Ainda mais para uma criança, aliás o tal senhor augusto morreu com um ou dois anos depois. Foi essa imagem que me ficou, pelo que escrever outas coisas era trair a minha memória.
O resto, juntando um pouco das estórias que os Velhinhos (a sério) me contaram 15 anos depois, é imaginário em prosa poética que me deu imenso prazer em escrever.
Fraterno abraço.
Zé Teixeira
Zé Teixeira
Desculpa a minha minhoquice, é o que dá não ter nada que fazer e nem sequer poder sair
de casa por motivos de saúde. Afinal a minha dúvida era em relação à tua idade e por causa da história do Gato das Botas Altas.

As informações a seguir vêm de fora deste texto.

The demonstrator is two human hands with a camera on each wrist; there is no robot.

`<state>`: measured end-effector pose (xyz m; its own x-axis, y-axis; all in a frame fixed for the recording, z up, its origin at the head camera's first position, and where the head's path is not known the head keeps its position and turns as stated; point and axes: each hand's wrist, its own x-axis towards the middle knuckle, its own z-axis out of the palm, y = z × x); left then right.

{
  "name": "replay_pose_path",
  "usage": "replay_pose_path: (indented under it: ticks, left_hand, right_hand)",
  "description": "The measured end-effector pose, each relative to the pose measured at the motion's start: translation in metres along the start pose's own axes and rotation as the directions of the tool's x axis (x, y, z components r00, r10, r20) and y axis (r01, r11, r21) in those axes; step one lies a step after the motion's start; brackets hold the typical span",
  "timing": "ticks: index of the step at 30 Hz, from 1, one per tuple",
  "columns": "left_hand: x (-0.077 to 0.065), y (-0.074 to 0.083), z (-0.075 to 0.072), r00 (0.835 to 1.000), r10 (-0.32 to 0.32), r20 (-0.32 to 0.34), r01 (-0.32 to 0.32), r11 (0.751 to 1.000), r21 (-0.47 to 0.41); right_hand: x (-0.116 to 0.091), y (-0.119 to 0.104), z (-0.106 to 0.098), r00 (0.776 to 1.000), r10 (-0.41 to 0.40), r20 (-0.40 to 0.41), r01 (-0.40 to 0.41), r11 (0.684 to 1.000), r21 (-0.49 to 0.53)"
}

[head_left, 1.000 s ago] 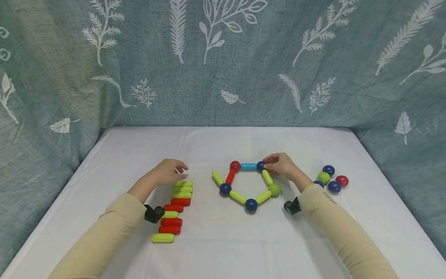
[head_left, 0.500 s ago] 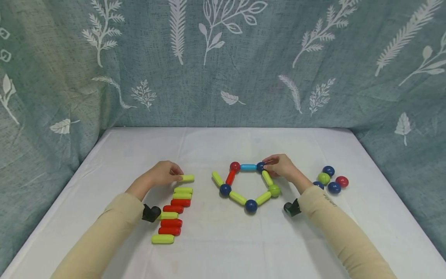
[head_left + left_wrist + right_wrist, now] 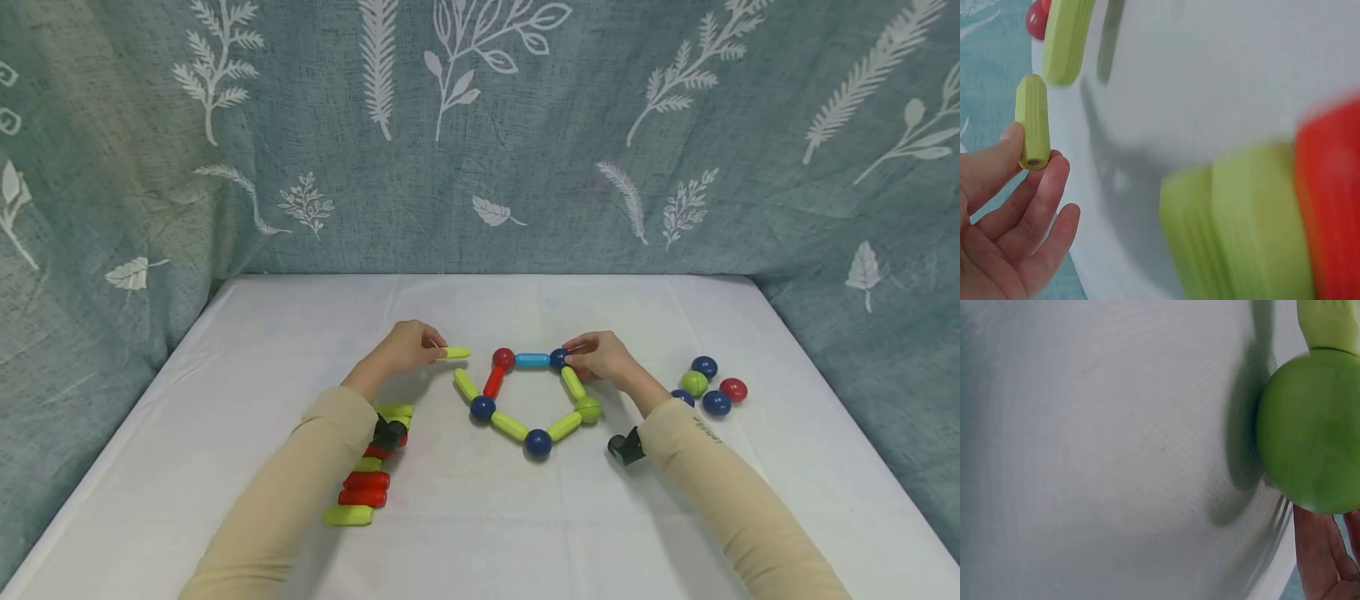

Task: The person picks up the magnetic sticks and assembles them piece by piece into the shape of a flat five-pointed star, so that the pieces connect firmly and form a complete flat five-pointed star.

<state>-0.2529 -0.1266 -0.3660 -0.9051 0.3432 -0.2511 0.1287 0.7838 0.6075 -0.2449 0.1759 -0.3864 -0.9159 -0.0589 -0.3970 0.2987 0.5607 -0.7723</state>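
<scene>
A yellow-green stick (image 3: 456,353) is pinched between the thumb and fingers of the left hand (image 3: 408,345), the lower fingers being loosely bent beneath it in the left wrist view. The stick is held just left of a red ball (image 3: 503,359), with a gap between them.

A dark blue ball (image 3: 557,358) is pinched by the fingertips of the right hand (image 3: 604,357); in the right wrist view the fingers are largely hidden behind a green ball (image 3: 588,409).

These three balls belong to a five-sided ring laid on the white cloth — closed by a light blue rod (image 3: 532,360) at the far side, a red rod (image 3: 494,382) at the left and three yellow-green rods (image 3: 565,427). The remaining corners are formed by a near blue ball (image 3: 537,444) and a left blue ball (image 3: 482,408), from which a slanting yellow-green rod (image 3: 466,384) is pointed outward.

A row of yellow-green and red sticks (image 3: 363,498) is partly covered by the left sleeve (image 3: 300,475) and its wrist camera (image 3: 390,434). Five loose balls (image 3: 717,404) are clustered beyond the right forearm — one partly hidden by the sleeve.
</scene>
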Motion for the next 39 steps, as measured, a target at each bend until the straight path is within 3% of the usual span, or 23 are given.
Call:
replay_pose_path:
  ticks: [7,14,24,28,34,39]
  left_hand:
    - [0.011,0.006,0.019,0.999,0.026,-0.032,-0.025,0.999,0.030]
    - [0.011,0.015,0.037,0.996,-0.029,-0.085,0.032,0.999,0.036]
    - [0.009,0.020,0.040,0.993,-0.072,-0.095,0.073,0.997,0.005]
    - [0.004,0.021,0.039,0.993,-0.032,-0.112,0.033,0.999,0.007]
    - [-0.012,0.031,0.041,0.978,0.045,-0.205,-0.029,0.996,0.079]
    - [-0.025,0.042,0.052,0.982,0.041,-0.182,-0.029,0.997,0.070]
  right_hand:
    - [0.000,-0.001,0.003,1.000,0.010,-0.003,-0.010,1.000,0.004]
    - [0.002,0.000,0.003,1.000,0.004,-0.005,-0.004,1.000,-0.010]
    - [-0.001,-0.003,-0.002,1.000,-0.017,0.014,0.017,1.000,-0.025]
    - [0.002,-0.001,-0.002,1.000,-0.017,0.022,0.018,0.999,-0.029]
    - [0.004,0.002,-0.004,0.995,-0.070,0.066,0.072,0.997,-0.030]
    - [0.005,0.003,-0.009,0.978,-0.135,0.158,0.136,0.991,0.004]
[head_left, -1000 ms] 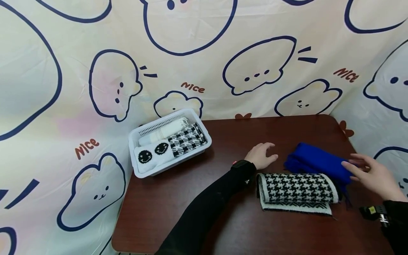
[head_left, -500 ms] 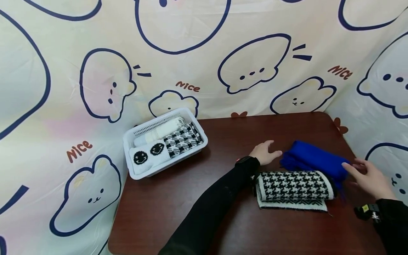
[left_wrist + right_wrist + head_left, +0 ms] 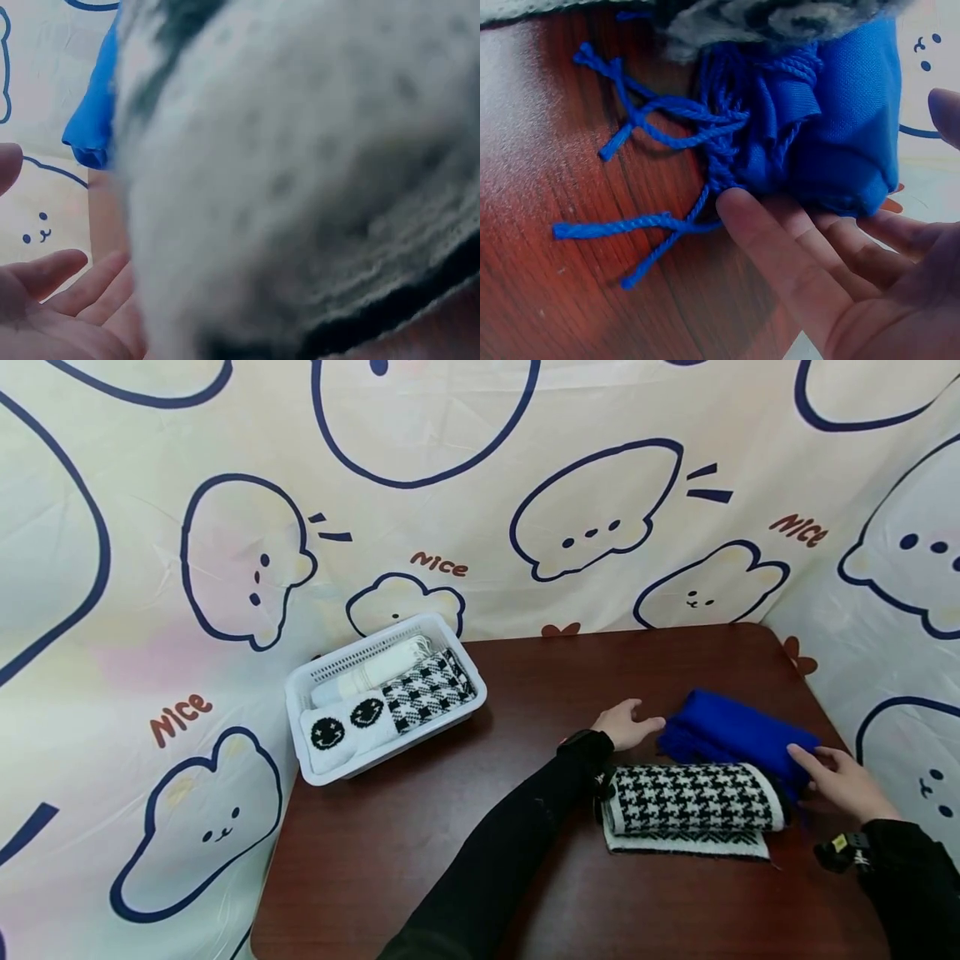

Percebo perfeitamente o que era ser velhinho nos anos 50, as pessoas aparentavam ter mais
idade e os sexagenários eram mesmo "muito velhos". Repara em fotografias com os ministros e etc. do tempo do Salazar e vemos que era tudo gente velha, ou aparentava ser pelo que faziam.
Quanto às freiras nos hospitais, eu que o diga. Nasci no Hospital da Misericórdia de Viana do Castelo e vim a este mundo ajudado por uma irmãzinha da caridade.
Vivi até aos dez anos numa linda aldeia da província e vim a escorregar numa tábua até Lisboa a seguir à 4ª. classe, mas lembro-me, perfeitamente, do ambiente provinciano daquele tempo. Costumo dizer 'sou Lisboeta mas nasci no Minho'.